Released/updated on: 2008-04-18
Geographic coverage: United States
Time period: 1997-01-01--1998-01-01
As a first step in understanding law enforcement agencies' use and knowledge of crime mapping, the Crime Mapping Research Center (CMRC) of the National Institute of Justice conducted a nationwide survey to determine which agencies were using geographic information systems (GIS), how they were using them, and, among agencies that were not using GIS, the reasons for that choice. Data were gathered using a survey instrument developed by National Institute of Justice staff, reviewed by practitioners and researchers with crime mapping knowledge, and approved by the Office of Management and Budget.
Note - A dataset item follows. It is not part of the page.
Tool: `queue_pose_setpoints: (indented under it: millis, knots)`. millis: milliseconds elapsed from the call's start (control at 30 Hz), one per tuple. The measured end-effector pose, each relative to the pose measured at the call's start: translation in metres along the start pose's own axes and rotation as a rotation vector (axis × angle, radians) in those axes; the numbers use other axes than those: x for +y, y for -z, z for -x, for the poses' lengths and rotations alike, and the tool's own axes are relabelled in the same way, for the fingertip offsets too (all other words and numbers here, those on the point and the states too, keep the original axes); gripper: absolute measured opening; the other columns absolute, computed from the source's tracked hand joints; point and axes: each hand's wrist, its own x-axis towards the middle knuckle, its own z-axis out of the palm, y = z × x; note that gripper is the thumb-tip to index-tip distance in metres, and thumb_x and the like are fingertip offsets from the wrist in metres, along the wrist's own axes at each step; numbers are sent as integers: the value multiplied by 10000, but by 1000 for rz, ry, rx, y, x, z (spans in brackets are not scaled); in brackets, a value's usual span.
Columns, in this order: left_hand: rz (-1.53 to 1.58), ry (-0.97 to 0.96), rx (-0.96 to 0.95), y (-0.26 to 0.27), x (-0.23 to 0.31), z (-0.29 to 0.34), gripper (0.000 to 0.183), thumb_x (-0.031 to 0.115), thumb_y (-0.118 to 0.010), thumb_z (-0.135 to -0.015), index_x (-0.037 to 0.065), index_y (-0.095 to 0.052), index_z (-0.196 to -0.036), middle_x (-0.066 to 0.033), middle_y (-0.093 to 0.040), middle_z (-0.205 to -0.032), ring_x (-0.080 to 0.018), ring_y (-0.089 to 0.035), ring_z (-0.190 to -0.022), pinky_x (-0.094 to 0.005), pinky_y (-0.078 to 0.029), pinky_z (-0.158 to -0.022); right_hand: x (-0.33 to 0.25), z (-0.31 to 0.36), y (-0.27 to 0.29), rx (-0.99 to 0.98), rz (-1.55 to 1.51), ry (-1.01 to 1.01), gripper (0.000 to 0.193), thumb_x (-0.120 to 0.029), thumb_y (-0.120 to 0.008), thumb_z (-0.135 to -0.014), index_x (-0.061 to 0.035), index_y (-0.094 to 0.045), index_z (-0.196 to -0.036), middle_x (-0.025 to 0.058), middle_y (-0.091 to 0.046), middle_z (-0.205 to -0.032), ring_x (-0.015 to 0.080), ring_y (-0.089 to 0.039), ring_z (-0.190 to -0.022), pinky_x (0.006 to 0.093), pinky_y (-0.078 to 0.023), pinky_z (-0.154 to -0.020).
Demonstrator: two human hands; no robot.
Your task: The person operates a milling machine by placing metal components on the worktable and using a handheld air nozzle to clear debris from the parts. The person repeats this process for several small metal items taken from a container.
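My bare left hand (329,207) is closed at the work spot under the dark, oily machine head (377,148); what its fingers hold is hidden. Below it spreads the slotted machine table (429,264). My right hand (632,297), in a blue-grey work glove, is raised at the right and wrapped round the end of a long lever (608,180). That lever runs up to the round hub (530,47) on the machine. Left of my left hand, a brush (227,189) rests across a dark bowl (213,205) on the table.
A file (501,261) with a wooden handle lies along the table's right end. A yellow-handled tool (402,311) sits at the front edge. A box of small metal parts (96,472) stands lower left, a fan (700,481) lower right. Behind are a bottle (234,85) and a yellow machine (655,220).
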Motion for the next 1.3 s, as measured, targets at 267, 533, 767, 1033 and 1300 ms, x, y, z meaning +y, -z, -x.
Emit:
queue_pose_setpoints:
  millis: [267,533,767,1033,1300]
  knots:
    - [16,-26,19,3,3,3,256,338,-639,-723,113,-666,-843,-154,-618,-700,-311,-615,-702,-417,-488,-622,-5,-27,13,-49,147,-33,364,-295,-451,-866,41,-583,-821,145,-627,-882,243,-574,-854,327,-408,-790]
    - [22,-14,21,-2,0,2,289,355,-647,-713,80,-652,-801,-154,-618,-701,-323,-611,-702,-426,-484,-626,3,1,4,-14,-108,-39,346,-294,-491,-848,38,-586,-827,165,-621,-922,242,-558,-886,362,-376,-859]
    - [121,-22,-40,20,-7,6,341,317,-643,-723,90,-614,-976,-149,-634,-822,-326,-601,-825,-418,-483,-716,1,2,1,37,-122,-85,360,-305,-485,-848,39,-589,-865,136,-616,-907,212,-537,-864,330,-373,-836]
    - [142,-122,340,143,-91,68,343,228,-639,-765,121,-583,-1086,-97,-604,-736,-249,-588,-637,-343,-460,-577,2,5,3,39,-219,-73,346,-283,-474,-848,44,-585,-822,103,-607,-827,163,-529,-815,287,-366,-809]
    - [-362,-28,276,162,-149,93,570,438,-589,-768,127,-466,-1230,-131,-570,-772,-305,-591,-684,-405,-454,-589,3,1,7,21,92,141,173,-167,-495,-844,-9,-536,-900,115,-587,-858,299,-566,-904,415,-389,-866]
The survey was mailed in March 1997 to a sample of law enforcement agencies in the United States. Surveys were accepted until May 1, 1998. Questions asked of all respondents included type of agency, population of community, number of personnel, types of crimes for which the agency kept incident-based records, types of crime analyses conducted, and whether the agency performed computerized crime mapping. Those agencies that reported using computerized crime mapping were asked which staff conducted the mapping, types of training their staff received in mapping, types of software and computers used, whether the agency used a global positioning system, types of data geocoded and mapped, types of spatial analyses performed and how often, use of hot spot analyses, how mapping results were used, how maps were maintained, whether the department kept an archive of geocoded data, what external data sources were used, whether the agency collaborated with other departments, what types of Department of Justice training would benefit the agency, what problems the agency had encountered in implementing mapping, and which external sources had funded crime mapping at the agency. Departments that reported no use of computerized crime mapping were asked why that was the case, whether they used electronic crime data, what types of software they used, and what types of Department of Justice training would benefit their agencies.